■ REQUIREMENT
The lines from the first line of the entries through the line containing "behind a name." are to be repeated exactly, with both of those lines included.

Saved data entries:
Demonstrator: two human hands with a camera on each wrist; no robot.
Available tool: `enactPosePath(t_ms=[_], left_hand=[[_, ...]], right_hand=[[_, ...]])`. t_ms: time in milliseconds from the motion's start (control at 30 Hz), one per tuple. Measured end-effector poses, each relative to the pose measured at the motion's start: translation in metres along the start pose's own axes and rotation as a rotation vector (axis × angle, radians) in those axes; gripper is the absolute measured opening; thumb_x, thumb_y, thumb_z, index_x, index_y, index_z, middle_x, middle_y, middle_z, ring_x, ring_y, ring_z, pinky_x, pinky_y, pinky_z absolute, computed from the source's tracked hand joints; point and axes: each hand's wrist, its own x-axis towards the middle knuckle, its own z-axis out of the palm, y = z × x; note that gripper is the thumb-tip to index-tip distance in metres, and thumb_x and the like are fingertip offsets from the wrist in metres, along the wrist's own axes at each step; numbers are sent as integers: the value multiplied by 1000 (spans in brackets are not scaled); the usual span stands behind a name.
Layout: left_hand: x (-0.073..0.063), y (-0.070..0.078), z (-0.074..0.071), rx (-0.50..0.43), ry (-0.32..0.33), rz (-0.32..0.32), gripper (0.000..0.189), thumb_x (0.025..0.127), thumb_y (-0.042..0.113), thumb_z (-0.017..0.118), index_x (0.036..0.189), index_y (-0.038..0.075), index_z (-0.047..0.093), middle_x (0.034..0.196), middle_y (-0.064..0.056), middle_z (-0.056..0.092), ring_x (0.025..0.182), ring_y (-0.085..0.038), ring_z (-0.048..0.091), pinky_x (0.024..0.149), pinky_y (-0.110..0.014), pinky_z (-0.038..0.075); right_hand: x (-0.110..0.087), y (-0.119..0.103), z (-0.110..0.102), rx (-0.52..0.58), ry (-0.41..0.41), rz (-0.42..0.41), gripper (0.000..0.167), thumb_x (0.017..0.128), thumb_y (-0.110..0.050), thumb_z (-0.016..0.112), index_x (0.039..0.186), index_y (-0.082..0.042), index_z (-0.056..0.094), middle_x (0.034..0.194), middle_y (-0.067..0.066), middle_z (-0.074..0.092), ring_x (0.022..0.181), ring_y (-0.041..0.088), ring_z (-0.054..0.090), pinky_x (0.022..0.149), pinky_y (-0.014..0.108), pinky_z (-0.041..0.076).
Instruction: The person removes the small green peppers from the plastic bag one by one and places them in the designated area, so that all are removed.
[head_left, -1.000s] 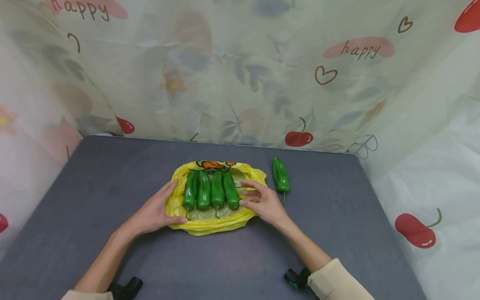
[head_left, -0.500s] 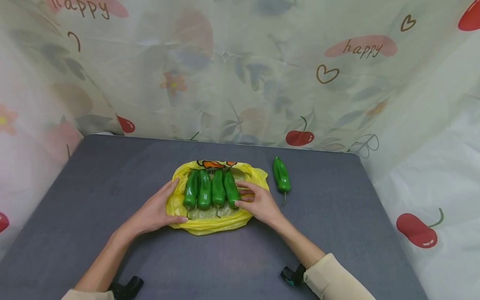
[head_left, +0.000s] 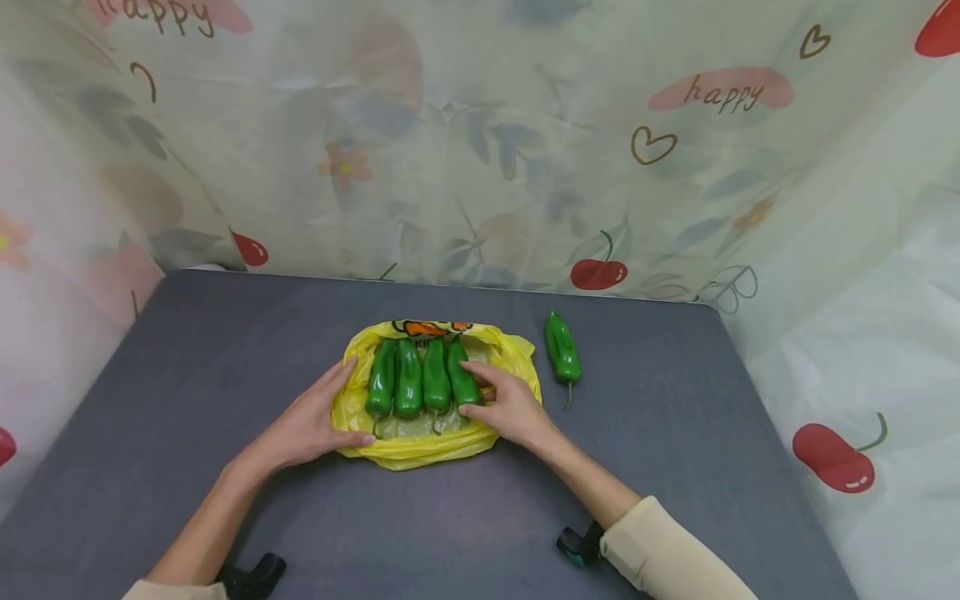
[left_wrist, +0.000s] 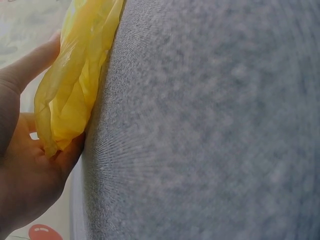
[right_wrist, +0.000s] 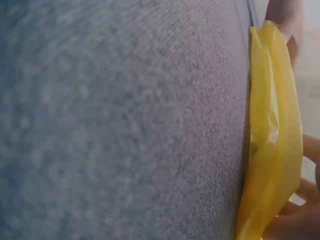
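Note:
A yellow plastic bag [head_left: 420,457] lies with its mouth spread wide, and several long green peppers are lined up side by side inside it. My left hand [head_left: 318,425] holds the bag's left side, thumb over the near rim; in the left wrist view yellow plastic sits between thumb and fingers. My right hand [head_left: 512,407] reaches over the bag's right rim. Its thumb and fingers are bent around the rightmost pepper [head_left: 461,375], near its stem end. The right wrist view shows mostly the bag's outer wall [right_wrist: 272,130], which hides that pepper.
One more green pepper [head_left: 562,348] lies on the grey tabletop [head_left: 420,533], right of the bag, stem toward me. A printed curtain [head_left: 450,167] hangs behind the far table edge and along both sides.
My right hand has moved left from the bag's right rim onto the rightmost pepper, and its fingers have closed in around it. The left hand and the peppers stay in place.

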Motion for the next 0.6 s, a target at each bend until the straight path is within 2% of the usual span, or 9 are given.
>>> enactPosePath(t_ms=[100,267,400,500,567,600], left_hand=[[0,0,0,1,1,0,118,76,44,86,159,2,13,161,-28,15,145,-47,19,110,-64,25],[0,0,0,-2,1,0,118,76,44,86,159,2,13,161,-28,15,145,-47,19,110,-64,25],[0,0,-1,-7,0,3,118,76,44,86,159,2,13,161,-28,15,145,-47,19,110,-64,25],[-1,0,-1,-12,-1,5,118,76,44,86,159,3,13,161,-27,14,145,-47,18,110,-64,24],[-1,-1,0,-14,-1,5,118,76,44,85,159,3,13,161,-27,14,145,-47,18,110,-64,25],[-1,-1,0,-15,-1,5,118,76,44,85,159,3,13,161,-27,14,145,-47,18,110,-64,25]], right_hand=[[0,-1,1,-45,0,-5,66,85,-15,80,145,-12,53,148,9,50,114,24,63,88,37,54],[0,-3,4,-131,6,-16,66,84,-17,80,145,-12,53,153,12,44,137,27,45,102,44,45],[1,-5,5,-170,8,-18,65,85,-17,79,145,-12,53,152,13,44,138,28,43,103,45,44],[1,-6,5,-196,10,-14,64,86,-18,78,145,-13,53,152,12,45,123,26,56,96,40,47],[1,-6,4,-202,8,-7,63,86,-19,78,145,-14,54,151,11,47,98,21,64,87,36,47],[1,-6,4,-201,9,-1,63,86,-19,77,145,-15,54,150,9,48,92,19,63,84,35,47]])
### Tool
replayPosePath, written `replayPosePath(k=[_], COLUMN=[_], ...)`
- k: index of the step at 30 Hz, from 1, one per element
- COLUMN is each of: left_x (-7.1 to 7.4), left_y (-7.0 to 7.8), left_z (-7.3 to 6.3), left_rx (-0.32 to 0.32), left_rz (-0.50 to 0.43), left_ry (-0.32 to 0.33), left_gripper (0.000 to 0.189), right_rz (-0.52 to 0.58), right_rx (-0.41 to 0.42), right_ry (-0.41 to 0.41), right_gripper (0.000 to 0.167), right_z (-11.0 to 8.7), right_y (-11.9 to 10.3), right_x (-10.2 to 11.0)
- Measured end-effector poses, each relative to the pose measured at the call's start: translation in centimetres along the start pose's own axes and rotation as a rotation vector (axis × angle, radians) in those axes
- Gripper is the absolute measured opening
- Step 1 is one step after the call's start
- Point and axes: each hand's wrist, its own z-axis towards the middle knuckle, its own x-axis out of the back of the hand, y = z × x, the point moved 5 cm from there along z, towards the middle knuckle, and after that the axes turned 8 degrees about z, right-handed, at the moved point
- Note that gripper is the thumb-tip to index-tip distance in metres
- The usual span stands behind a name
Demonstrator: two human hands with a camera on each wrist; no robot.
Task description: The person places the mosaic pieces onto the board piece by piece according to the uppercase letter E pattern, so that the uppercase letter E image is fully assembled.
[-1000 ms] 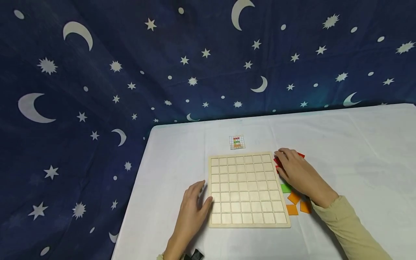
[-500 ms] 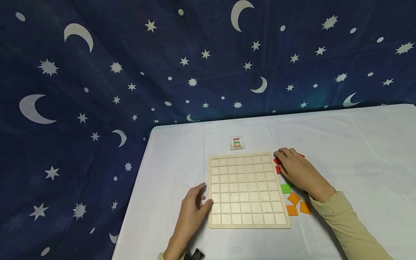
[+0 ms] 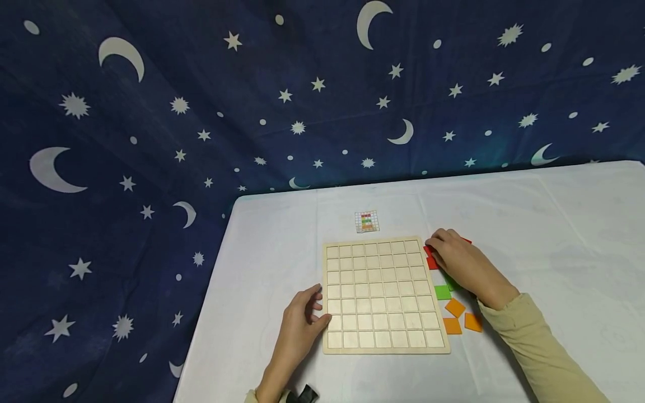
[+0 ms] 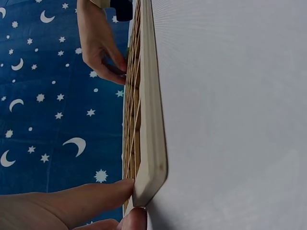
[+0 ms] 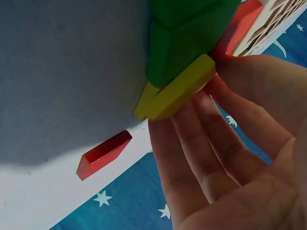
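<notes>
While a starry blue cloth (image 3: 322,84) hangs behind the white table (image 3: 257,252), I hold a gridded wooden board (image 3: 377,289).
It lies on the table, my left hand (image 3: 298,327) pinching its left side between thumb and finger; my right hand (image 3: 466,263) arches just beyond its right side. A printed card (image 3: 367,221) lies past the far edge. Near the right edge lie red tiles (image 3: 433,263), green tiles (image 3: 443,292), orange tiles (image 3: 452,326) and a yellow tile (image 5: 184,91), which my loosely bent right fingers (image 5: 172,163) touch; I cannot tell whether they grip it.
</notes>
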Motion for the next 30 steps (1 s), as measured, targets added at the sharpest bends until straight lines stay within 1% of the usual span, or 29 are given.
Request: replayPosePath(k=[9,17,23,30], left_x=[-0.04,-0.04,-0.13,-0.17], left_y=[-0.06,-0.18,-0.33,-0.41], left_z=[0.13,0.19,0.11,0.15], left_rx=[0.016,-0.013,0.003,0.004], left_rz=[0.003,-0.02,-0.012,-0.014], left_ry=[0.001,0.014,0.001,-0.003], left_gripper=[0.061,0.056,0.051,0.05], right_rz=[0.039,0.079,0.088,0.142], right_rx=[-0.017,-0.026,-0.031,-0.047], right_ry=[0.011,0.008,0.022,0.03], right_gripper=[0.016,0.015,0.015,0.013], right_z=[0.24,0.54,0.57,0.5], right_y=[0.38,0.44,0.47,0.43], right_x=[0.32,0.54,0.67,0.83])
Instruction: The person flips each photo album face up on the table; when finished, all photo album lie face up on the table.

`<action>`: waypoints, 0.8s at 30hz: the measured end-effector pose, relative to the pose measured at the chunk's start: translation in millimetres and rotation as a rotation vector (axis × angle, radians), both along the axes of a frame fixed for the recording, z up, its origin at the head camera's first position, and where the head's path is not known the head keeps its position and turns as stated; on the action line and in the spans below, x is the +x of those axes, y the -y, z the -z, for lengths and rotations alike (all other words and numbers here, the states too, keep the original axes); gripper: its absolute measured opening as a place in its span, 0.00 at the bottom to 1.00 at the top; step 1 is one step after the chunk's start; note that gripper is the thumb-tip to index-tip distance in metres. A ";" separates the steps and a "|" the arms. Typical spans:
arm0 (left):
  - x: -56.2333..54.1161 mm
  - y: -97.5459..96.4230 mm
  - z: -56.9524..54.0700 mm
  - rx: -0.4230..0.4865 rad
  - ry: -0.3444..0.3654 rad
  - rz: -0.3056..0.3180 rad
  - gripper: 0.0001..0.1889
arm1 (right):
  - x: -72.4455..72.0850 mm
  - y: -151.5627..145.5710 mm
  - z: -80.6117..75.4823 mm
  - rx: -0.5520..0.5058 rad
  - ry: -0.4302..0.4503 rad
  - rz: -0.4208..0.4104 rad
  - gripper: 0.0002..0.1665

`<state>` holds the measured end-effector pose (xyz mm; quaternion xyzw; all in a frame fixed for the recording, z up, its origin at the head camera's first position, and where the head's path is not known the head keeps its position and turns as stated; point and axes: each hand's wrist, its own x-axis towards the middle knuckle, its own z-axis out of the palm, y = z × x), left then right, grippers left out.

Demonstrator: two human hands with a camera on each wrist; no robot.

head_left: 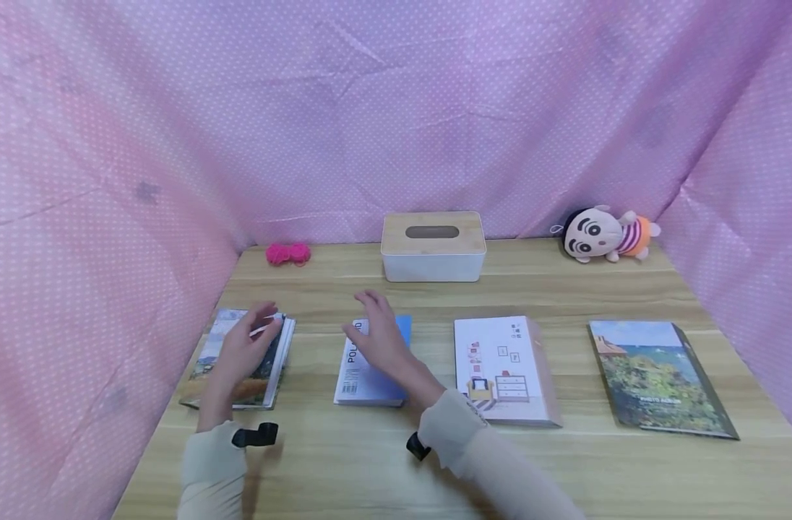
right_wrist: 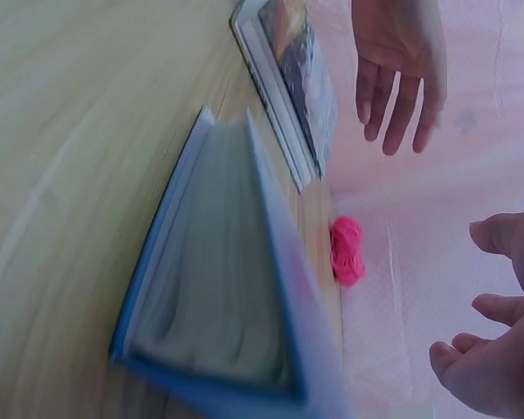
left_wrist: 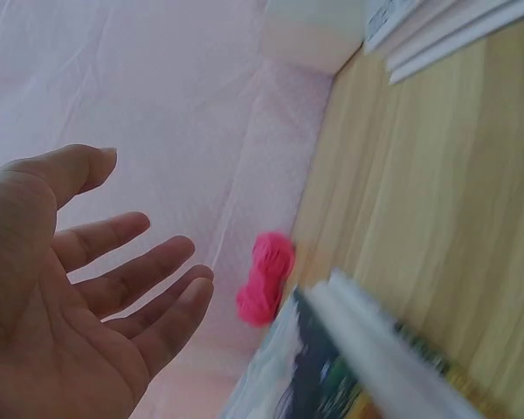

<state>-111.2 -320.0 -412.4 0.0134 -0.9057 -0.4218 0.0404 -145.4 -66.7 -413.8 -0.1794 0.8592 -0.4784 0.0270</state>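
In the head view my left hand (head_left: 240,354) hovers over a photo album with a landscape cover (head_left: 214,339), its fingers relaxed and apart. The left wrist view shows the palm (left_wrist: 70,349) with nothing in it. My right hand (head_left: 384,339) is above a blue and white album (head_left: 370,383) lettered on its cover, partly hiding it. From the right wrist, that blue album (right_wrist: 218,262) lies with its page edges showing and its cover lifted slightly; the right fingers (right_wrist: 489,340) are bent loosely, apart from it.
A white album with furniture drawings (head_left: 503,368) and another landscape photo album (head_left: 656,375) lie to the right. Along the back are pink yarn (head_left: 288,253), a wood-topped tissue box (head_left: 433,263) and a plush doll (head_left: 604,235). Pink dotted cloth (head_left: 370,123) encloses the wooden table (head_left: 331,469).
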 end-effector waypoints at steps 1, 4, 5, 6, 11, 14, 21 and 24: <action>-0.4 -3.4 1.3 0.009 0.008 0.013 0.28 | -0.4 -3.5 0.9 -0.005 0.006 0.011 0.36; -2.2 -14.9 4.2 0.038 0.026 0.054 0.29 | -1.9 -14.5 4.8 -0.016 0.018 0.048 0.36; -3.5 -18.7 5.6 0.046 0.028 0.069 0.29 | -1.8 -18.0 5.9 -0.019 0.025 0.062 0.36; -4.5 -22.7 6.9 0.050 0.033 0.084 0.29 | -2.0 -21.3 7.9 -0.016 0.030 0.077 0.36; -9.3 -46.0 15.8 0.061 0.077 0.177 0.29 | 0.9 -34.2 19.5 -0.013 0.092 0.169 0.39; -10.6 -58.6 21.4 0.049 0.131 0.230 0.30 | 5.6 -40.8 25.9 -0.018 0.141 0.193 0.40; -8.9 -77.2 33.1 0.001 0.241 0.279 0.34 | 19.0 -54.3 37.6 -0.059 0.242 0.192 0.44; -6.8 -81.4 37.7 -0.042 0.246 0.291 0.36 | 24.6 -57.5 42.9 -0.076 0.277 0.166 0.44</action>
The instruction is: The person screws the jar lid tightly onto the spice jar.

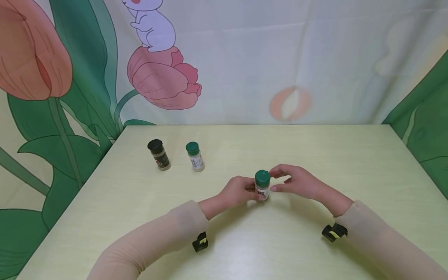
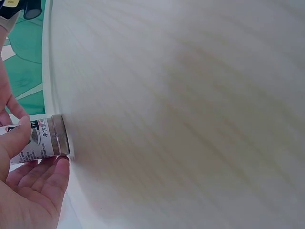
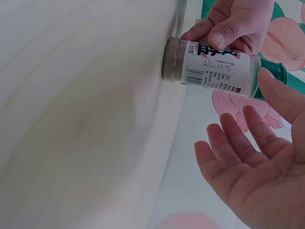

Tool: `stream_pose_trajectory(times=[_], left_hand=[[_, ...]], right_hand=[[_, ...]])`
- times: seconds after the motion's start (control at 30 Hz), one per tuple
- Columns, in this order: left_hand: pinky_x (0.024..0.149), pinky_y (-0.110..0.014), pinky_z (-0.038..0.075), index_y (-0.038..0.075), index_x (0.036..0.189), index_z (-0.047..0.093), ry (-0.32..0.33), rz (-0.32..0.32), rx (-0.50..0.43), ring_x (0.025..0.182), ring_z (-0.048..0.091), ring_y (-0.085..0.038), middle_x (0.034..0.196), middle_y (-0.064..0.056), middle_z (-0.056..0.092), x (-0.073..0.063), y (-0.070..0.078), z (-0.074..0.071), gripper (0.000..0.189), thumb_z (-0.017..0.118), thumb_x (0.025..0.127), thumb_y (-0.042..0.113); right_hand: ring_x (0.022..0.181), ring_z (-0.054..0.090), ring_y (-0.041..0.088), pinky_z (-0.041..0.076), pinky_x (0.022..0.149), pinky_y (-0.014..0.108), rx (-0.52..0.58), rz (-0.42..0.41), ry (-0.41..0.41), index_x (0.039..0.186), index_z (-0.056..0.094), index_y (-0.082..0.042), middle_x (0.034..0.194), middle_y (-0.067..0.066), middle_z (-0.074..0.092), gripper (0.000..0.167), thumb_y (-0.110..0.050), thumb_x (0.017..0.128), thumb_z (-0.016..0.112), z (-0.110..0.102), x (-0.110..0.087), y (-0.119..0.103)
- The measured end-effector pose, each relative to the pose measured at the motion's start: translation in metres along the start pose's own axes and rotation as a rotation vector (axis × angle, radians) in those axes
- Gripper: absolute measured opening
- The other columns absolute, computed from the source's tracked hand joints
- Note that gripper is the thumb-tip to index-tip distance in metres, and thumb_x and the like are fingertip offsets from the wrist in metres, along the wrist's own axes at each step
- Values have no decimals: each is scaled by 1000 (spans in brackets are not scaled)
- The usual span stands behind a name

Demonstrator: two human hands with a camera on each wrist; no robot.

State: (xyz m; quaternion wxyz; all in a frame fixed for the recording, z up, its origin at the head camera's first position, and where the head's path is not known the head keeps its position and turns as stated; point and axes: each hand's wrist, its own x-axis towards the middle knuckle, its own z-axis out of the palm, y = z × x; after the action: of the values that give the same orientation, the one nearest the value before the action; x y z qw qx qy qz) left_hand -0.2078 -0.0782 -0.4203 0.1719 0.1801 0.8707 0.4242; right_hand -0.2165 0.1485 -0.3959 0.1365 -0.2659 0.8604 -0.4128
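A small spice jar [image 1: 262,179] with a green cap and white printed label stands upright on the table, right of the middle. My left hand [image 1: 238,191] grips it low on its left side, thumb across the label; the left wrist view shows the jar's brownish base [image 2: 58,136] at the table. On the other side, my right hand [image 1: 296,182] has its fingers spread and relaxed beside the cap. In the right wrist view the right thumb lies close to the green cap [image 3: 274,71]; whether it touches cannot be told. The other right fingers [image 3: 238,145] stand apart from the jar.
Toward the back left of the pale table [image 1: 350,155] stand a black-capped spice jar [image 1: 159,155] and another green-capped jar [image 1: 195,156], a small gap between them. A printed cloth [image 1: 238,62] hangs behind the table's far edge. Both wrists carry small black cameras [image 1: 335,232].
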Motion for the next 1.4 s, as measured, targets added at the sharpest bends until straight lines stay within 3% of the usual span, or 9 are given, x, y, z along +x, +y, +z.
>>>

■ SOLUTION TO THE PROBLEM
Demonstrator: two human hands with a camera on each wrist; no robot.
Available tool: `enactPosePath(t_ms=[_], left_hand=[[_, ...]], right_hand=[[_, ...]])`. t_ms: time in milliseconds from the motion's start (control at 30 Hz), one per tuple. Measured end-effector poses, each relative to the pose measured at the motion's start: translation in metres along the start pose's own axes and rotation as a rotation vector (axis × angle, radians) in those axes; gripper is the absolute measured opening; thumb_x, thumb_y, thumb_z, index_x, index_y, index_z, middle_x, middle_y, middle_z, ring_x, ring_y, ring_z, pinky_x, pinky_y, pinky_z absolute, computed from the source's tracked hand joints; point and axes: each hand's wrist, its own x-axis towards the middle knuckle, its own z-axis out of the palm, y = z × x; note that gripper is the thumb-tip to index-tip distance in metres, and thumb_x and the like are fingertip offsets from the wrist in metres, along the wrist's own axes at each step; numbers are sent as integers: the value multiplied by 1000 (spans in brackets are not scaled); the usual span stands behind a name.

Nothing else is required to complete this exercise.